Впрочем, зависимость читательского интереса от реалий собственной эпохи не всегда была столь лобовой. Чуть позднее, уже в период разложения советской системы, возросло любопытство интеллектуальной аудитории к краткому царствованию Павла I, обусловленное во многом мистическими исканиями этого рыцарственного самодержца и его связями с европейской масонерией, символы и духовные ценности которой быстро оживали в России, пробивая себе путь сквозь ледяное крошево еще недавно незыблемых глыб советского миросозерцания.
Во всех описанных нами случаях имел место интерес к прошлой исторической эпохе как бы «по аналогии» с настоящим. Однако последние годы подарили нам совершенно уникальную ситуацию. Магнитом притяжения читательского внимания стало не Смутное время и начало утверждения династии Романовых, что легко можно было бы объяснить, основываясь на теории аналогий.
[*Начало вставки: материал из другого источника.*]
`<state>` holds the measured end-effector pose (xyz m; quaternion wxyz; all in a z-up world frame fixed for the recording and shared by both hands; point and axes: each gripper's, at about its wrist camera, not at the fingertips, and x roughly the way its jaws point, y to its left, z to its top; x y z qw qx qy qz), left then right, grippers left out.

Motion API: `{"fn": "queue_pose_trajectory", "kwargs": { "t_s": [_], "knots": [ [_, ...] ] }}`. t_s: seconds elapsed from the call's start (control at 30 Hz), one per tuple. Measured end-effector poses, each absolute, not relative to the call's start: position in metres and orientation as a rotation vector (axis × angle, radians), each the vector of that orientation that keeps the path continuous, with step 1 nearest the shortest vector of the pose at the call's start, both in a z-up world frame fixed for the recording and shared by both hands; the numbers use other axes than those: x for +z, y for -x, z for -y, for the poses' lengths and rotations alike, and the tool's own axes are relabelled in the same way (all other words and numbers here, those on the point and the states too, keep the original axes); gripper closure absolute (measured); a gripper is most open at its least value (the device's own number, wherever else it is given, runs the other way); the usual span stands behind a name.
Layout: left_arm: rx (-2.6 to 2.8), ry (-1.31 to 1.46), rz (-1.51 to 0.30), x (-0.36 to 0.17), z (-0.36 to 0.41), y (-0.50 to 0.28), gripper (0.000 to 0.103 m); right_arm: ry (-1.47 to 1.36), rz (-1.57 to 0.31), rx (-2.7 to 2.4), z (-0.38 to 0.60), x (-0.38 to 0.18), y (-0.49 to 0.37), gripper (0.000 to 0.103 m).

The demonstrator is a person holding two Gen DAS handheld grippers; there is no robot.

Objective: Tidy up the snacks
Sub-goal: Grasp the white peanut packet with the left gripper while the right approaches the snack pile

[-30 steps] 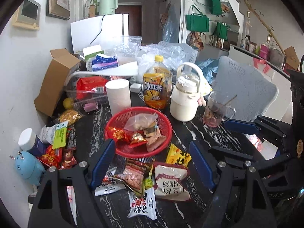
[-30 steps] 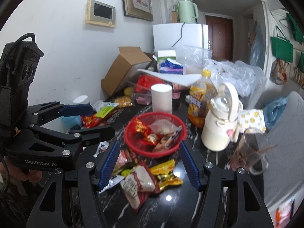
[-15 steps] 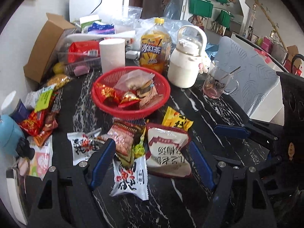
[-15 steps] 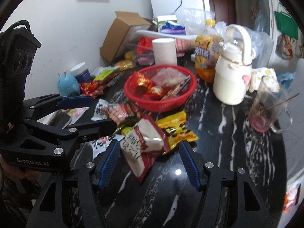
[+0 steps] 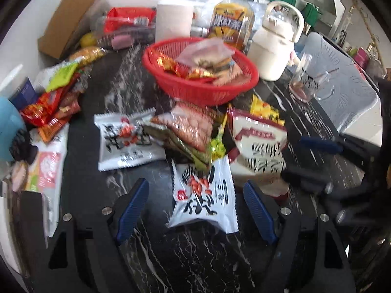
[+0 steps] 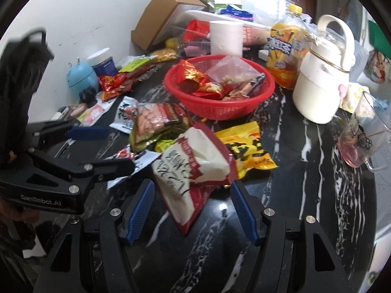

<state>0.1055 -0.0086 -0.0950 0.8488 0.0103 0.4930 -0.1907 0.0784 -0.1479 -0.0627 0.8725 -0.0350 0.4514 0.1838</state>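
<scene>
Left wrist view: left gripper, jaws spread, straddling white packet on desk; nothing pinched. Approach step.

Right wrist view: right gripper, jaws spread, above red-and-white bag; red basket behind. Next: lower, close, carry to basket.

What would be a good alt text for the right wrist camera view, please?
The open right gripper hovers over a red-and-white snack bag among loose packets on a black marble table. Behind stand a red basket of snacks, a cream kettle and an orange drink bottle; the left gripper enters from the left.
</scene>
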Motion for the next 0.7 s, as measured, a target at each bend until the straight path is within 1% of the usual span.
{"fn": "queue_pose_trajectory", "kwargs": {
  "t_s": [0.23,0.27,0.3,0.33,0.37,0.4,0.57,0.7],
  "knots": [
    [-0.453,-0.032,-1.069,-0.116,0.02,-0.105,0.024,0.022,-0.914,0.31,0.167,-0.055,-0.085,0.038],
    [-0.458,-0.024,-1.063,-0.117,0.018,-0.105,0.028,0.023,-0.906,0.3,0.168,-0.053,-0.085,0.038],
    [-0.471,-0.015,-1.047,-0.118,0.017,-0.104,0.049,0.022,-0.902,0.293,0.169,-0.052,-0.085,0.038],
    [-0.473,-0.015,-1.038,-0.119,0.016,-0.103,0.056,0.015,-0.897,0.29,0.17,-0.05,-0.086,0.038],
    [-0.482,-0.011,-1.024,-0.117,0.014,-0.102,0.059,0.008,-0.895,0.293,0.17,-0.049,-0.086,0.038],
    [-0.486,-0.007,-1.02,-0.116,0.012,-0.102,0.061,0.001,-0.895,0.299,0.169,-0.048,-0.087,0.038],
    [-0.463,0.022,-1.021,-0.116,0.002,-0.106,0.061,-0.045,-0.9,0.388,0.156,-0.046,-0.093,0.038],
    [-0.441,0.076,-1.019,-0.114,-0.018,-0.109,0.061,-0.002,-0.908,0.424,0.136,-0.048,-0.099,0.038]
  ]
}}
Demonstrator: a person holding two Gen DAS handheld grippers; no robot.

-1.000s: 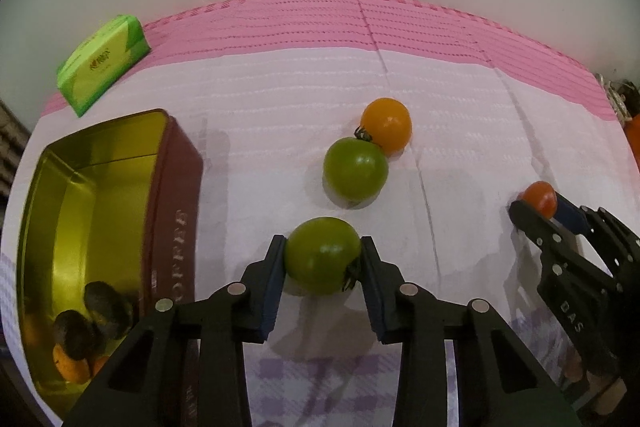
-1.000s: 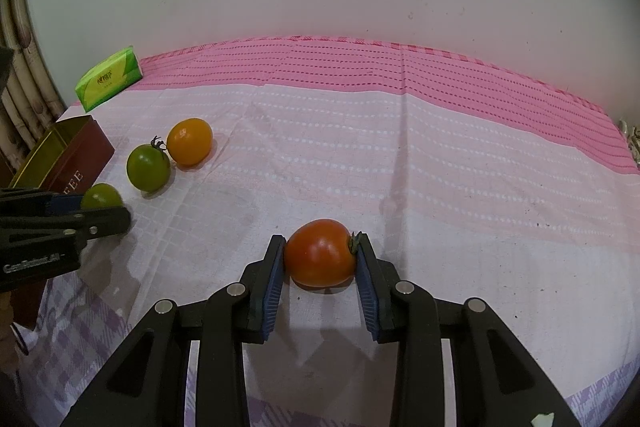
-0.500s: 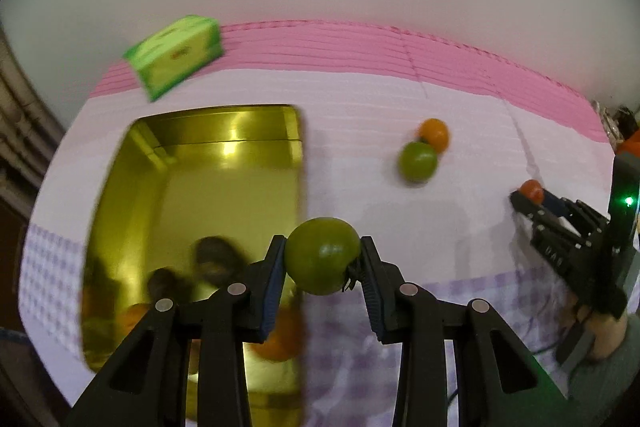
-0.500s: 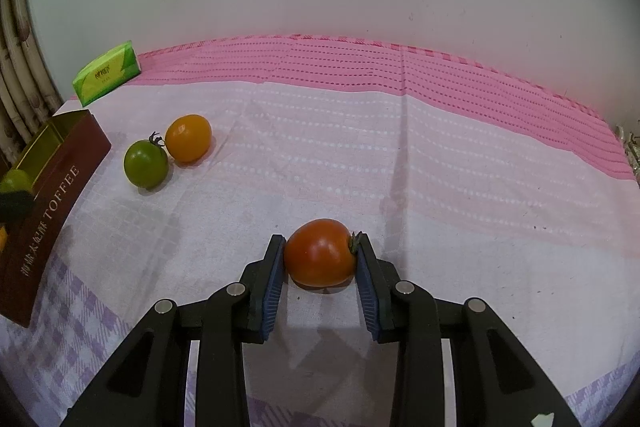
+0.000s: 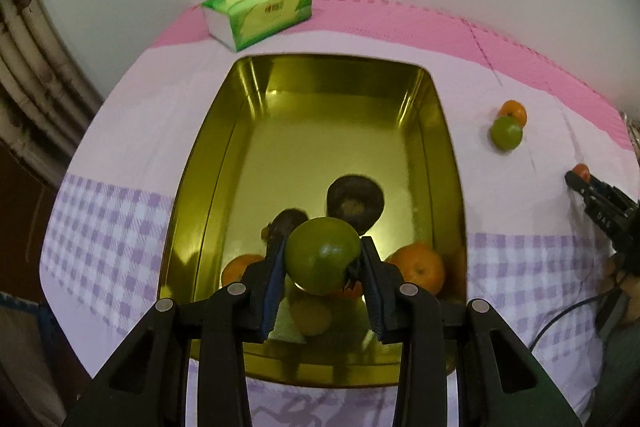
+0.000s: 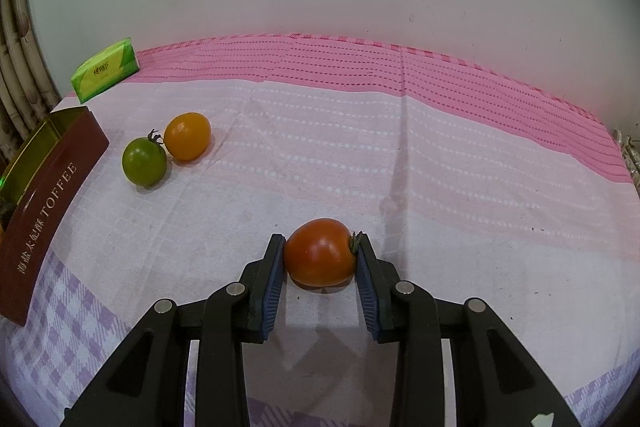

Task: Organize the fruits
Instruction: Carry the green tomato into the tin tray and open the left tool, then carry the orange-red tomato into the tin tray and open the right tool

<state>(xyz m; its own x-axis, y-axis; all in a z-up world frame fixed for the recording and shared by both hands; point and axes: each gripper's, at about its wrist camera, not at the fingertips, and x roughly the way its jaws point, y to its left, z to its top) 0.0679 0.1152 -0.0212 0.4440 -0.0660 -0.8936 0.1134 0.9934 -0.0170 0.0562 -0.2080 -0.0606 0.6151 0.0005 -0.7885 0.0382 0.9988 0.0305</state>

Даже сравнительно широкое и открытое празднование 380-летия Дома Романовых, сопровождавшееся выпуском соответствующей исторической литературы и проведением научных конференций, не привлекло читающую публику к истории Смуты. Произошло прямо противоположное: буквально взрыв общественного интереса вызвала эпоха, ничем не напоминавшая день сегодняшний, – царствование императрицы Екатерины II.
Волна интереса к эпохе Екатерины II нарастала медленно, но неуклонно с конца 80-х гг. И вот в 1996 г. в год празднования 200-летия со дня смерти императрицы (абсурдность этого юбилея меня всегда поражала – надо же какая радость: уже 200 лет, как нами не правит Великая Екатерина), внимание публики достигло своего пика. Вышло множество научных и популярных книг, посвященных как самой Екатерине, так и различным аспектам ее царствования, окружению «Северной Минервы», культуре и политике того времени. В России и за рубежом прошла целая цепь научных конференций, вернувших, по удачному выражению академика С.О. Шмидта, Екатерине звание Великой в глазах потомства. Ни один научный или научно-популярный журнал не обошелся без подборки материалов, связанных с историей ее правления. Если лет 10 назад специалисты по истории России XVIII столетия могли пересчитать друг друга по пальцам, то сейчас в одну Екатерининскую эпоху ринулись уже не десятки, а сотни авторов, еще недавно писавших на темы очень далёкие от «золотого века российского дворянства».